**WHAT IS EXPECTED**
How many lines of the data hold the word "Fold"? State the number and nothing else.

**RECORDS FOR THIS EXERCISE**

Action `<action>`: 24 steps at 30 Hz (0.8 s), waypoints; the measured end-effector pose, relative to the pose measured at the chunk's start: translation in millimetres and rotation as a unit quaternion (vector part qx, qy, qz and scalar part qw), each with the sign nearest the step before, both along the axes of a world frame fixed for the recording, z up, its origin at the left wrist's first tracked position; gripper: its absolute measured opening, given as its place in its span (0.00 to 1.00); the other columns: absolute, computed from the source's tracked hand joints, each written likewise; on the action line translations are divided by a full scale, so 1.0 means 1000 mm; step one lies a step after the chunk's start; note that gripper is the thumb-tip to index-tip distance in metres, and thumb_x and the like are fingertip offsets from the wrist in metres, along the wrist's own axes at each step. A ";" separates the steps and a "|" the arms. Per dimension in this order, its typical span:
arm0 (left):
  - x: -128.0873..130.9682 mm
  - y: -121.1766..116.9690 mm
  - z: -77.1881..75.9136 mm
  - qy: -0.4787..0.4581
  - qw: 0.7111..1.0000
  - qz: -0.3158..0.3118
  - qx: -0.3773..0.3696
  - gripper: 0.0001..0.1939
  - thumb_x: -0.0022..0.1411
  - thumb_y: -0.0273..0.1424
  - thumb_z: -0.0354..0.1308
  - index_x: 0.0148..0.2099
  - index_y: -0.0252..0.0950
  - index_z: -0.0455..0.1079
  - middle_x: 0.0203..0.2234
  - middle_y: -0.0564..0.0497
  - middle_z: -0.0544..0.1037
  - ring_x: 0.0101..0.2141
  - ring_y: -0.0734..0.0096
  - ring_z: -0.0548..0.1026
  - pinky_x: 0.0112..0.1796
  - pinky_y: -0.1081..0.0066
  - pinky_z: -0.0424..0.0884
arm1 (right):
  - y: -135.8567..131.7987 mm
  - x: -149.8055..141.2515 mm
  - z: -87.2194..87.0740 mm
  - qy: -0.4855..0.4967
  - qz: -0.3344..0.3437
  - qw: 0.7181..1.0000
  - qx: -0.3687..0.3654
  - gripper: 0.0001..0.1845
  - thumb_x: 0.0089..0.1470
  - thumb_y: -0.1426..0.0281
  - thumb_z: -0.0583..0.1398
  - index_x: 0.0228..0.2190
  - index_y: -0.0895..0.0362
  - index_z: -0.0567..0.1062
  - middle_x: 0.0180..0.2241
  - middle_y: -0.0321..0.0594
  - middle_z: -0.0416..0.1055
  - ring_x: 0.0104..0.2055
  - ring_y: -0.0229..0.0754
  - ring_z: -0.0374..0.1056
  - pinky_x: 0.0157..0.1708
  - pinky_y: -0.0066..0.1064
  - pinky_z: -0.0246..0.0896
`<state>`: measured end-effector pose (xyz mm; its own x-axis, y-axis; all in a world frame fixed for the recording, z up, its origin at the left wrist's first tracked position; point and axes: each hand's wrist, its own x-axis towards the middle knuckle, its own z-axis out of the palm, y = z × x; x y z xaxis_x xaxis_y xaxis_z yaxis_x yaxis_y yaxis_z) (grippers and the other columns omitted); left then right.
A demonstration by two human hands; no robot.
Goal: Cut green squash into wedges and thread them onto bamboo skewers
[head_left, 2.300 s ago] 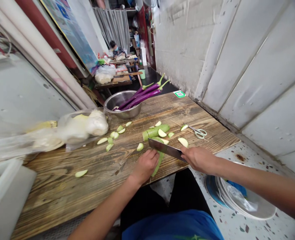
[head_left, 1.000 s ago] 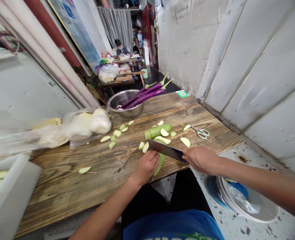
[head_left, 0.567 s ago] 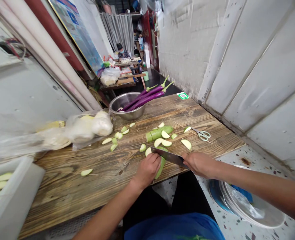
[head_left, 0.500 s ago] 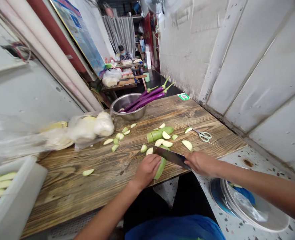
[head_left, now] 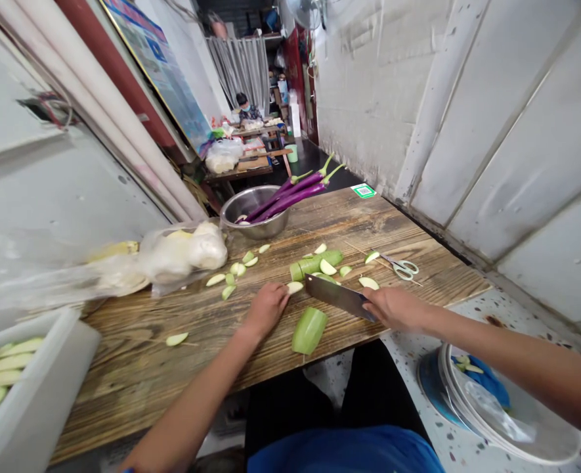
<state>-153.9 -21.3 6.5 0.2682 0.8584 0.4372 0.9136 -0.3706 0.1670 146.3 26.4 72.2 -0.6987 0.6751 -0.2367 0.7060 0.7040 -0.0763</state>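
Head view, far left: a white box (head_left: pixel 56 374) holds pale green slices (head_left: pixel 5 378), and a lone slice (head_left: pixel 176 339) lies on the wooden tabletop (head_left: pixel 137 374) to its right. Plastic-wrapped white food (head_left: pixel 186 253) sits farther back, beside a metal bowl (head_left: pixel 257 230) from which purple eggplants (head_left: pixel 293 197) stick out over the right rim. In front of the bowl is a scatter of small pieces (head_left: pixel 236 269). The left hand (head_left: pixel 266 307) has its fingers bent and drawn together, the tips at the left end of a cut slice (head_left: pixel 295 288); whether its grip pinches that slice, I cannot tell. A thick green gourd chunk (head_left: pixel 310 330) lies near the tabletop's front edge, clear of both grips, to the right of the left hand and nearer the wearer. Beyond the knife (head_left: pixel 342 297) rests a partly sliced gourd length (head_left: pixel 316 265), with pieces against and around it. The right hand (head_left: pixel 393 309) is closed firmly round the knife's handle, its blade pointing left between the chunk and the sliced length. Scissors (head_left: pixel 404 269) lie behind that hand; a white bucket (head_left: pixel 556 437) stands on the floor at right.
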 end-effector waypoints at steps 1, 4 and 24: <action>0.001 -0.003 0.002 -0.015 1.000 -0.006 0.014 0.10 0.60 0.29 0.49 0.39 0.33 0.70 0.33 0.45 0.73 0.36 0.68 0.70 0.38 0.65 0.68 | -0.002 -0.001 0.002 0.001 -0.003 1.000 -0.001 0.14 0.59 0.65 0.45 0.38 0.59 0.65 0.27 0.45 0.72 0.26 0.43 0.68 0.22 0.27 0.45; 0.013 -0.021 0.008 -0.039 0.995 -0.081 0.031 0.11 0.59 0.30 0.51 0.44 0.34 0.68 0.37 0.45 0.73 0.39 0.68 0.70 0.42 0.65 0.68 | -0.010 -0.003 0.008 0.004 -0.004 1.000 0.000 0.14 0.59 0.66 0.44 0.38 0.59 0.65 0.25 0.44 0.72 0.25 0.43 0.68 0.22 0.28 0.45; 0.045 -0.043 0.015 0.067 0.988 -0.136 -0.017 0.13 0.62 0.28 0.44 0.44 0.34 0.68 0.40 0.44 0.72 0.43 0.66 0.69 0.42 0.63 0.70 | -0.039 -0.015 0.028 -0.009 0.001 1.000 0.008 0.13 0.59 0.67 0.46 0.37 0.59 0.66 0.23 0.42 0.71 0.25 0.40 0.68 0.24 0.26 0.51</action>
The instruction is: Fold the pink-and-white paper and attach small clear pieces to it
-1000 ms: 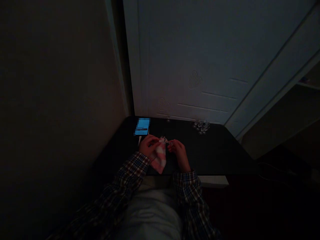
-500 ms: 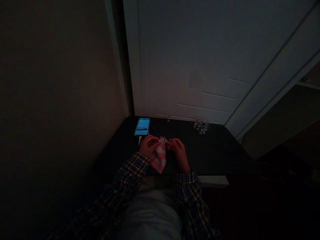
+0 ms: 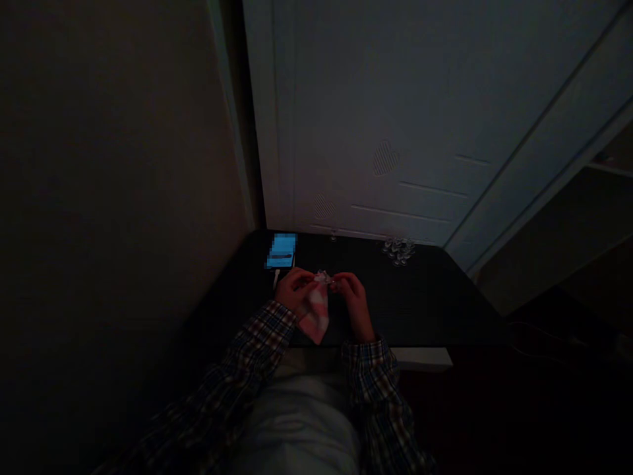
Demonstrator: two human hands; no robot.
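Observation:
My left hand (image 3: 295,289) is closed on a pink and white cloth (image 3: 315,315), which hangs down toward the table's front edge. At the top of the cloth, between my hands, sits a small clear, shiny piece (image 3: 322,276); the dim light hides its exact kind. The fingers of my right hand (image 3: 352,293) are pinched at the right side of this clear piece. What lies between those fingertips is too small and dark to name.
A lit phone (image 3: 281,251) with a white cable (image 3: 276,278) lies at the back left of the dark table (image 3: 420,303). Several small clear pieces (image 3: 398,251) are heaped at the back right, and a single clear piece (image 3: 333,235) stands near the white panel (image 3: 346,119).
My right hand's fingers have shifted very slightly around the clear piece. My left hand and the cloth have stayed nearly still.

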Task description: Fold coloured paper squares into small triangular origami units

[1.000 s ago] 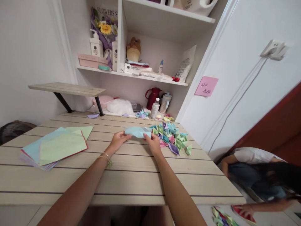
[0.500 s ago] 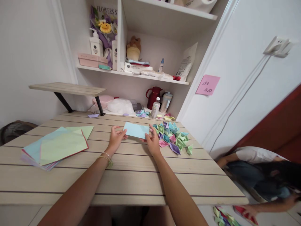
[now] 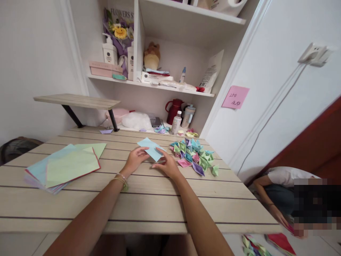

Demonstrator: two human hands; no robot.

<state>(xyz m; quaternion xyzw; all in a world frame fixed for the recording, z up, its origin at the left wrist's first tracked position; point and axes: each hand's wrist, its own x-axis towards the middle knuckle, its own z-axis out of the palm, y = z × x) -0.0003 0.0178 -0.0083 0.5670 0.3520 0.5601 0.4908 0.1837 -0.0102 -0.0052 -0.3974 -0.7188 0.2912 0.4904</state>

**SOLUTION FOR THIS TASK**
2